- Born: 1 May 1924 Zagreb, Croatia
- Died: 11 November 2020 (aged 96)
- Occupations: Writer, literary translator
- Writing career
- Language: Croatian
- Years active: 1945–2020
- Genres: Children's literature, war prose
- Notable work: Pirgo
- Notable awards: Order of Labor with Golden Wreath, Order of the Smile, Ivana Brlić Mažuranić Award

= Anđelka Martić =

Croatian writer (1924–2020)

Anđelka Martić (1 May 1924 – 11 November 2020) was a Croatian writer and literary translator. She is best known for her children's war prose, especially for her novel Pirgo about a friendship of a boy and an orphan fawn in the whirlwind of the Second World War.

== Biography ==
Martić was born in Zagreb, as the second of three kids. Her father died young in 1933, and her sickly mother struggled to make ends meet, so she spent time with her grandparents in the countryside. Those visits became one of her main literary motifs.

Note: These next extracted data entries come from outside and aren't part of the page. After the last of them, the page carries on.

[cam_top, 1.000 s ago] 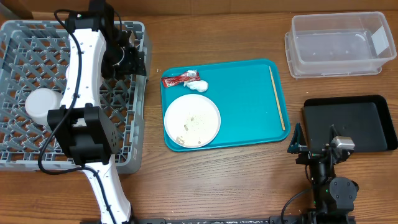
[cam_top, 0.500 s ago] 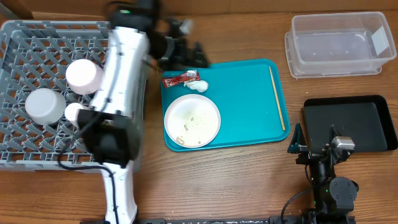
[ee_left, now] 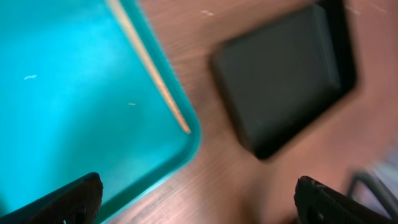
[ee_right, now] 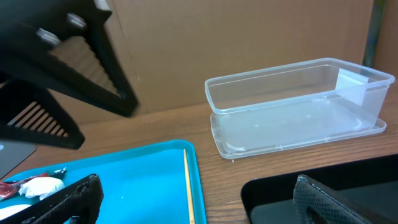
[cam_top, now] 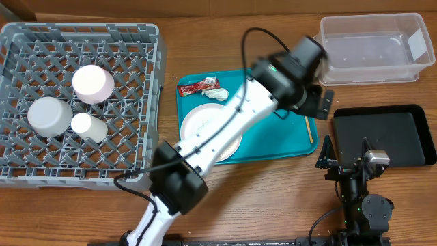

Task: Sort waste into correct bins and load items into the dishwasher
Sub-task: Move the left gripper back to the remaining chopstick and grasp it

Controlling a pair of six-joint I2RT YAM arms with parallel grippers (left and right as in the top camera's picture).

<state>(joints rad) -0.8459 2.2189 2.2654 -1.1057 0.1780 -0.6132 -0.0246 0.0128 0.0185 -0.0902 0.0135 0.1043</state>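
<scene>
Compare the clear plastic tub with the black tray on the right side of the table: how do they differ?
The clear plastic tub is see-through; the black tray is opaque and dark. The tub has tall walls with a flared rim, while the tray is shallow. The tub sits farther back; the tray lies nearer the front. Both are rectangular and look empty.

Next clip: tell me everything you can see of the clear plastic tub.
The clear plastic tub is rectangular and see-through, with a rolled rim and a flange jutting out low around it. A whitish patch marks its right end wall. It stands upright and looks empty, on the wooden table at the far right, behind the black tray and apart from the teal tray. Nothing touches it.
</scene>
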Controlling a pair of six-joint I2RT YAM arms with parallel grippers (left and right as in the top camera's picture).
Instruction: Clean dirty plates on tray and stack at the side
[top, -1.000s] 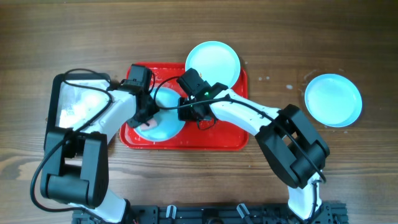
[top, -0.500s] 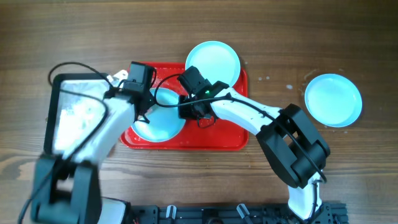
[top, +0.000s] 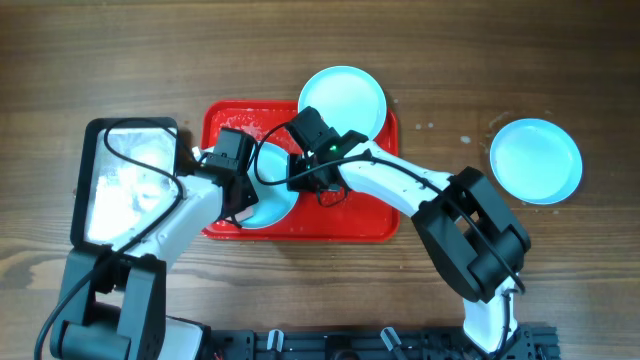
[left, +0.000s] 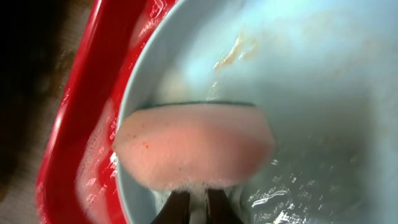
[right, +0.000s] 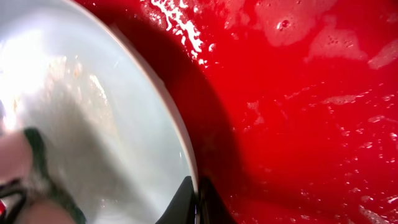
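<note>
While it lies in the near left part of the large red rectangular plastic tray (top: 350, 225), the pale turquoise round plate (left: 311, 93) is pinched at its rim by the right gripper (right: 198, 200), seemingly to steady it. The left gripper (left: 193, 204) clamps a sudsy pink foam sponge (left: 196, 152) against its brown-streaked surface for scrubbing.

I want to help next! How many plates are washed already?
Done, it seems: the side plate lies on the table, looking clean. In hand: the left end effector presses a soapy sponge on the middle plate, brown smears showing, while the right end effector pinches its rim. Left: the far plate at the edge of the tray, then stacking.
</note>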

On the verge of World War II she graduated from high school. After her brother, a resistance activist, got exposed and captured in 1941 by the Croatian puppet state militia, and executed in February 1942 at Jasenovac concentration camp, she joined the partisans and served as a war correspondent. At the end of war she took part in the liberation of Belgrade, earning the Yugoslav Order of Bravery medal for rescuing a wounded comrade.

Her first poems were published in journal Kulturni prilozi. After the war, she worked as a journalist for the newspapers Vjesnik and Omladinski borac and for the children's magazine Pionir. She was the editor-in-chief of the children's magazine Radost and the editor-in-chief of the publishing house Naša djeca. She has been a member of the Croatian Writers' Association since 1954.

== Works ==
Martić wrote poems, children's books, and texts for picture books. She is the most prominent author of Croatian war prose for children; yet a few of her works are autobiographical books and fantastic prose in the best tradition of Croatian writer Ivana Brlić-Mažuranić. In her novel Pirgo, written in the first person, she tells a lyrical story about a war in which all beings suffer without distinction.

Her works have been translated into foreign languages ranging from Polish, Czech, Russian and Italian to Esperanto, Chinese and Persian. She herself translated a number of books from the Slovenian language.

Published works:
- Mali konjovodac i druge priče – Zagreb, 1951
- Bjelkan – Zagreb, 1951
- Pirgo – Zagreb, 1953
- Jezero u planini – Zagreb, 1956
- Vuk na Voćinskoj cesti – Zagreb, 1956
- U vihoru – Zagreb, 1958
- Dječak i šuma – Zagreb, 1960
- Kurir Dragan i njegovo konjče – Sarajevo, 1961
- Neugasivi životi – Zagreb, 1961
- Mali borac – Zagreb, 1964
- Proljeće, mama i ja – Zagreb, 1968
- Baba Kata – Zagreb, 1971
- Djedica Pričalo i čarobni vrutak – Zagreb, 1977
- Šašavi dani – Zagreb, 1978
- Mali konjovodac – Zagreb, 1985
- Izabrana djela in Pet stoljeća hrvatske književnost – Zagreb, 1991
- Zarobljenik šumske kuće – Zagreb, 1999
- Tri lisice i šumski car – Zagreb, 2002
- Dječak div i druge bajke – Zagreb, 2002

== Awards ==
For her literary work, Anđelka Martić was awarded the Yugoslav Order of Labor with Golden Wreath. In 1973, she received the Order of the Smile, a unique decoration awarded on behalf of the children of Poland. In 1977 Martić received Ivana Brlić Mažuranić Award for her book Djedica Pričalo i čarobni vrutak.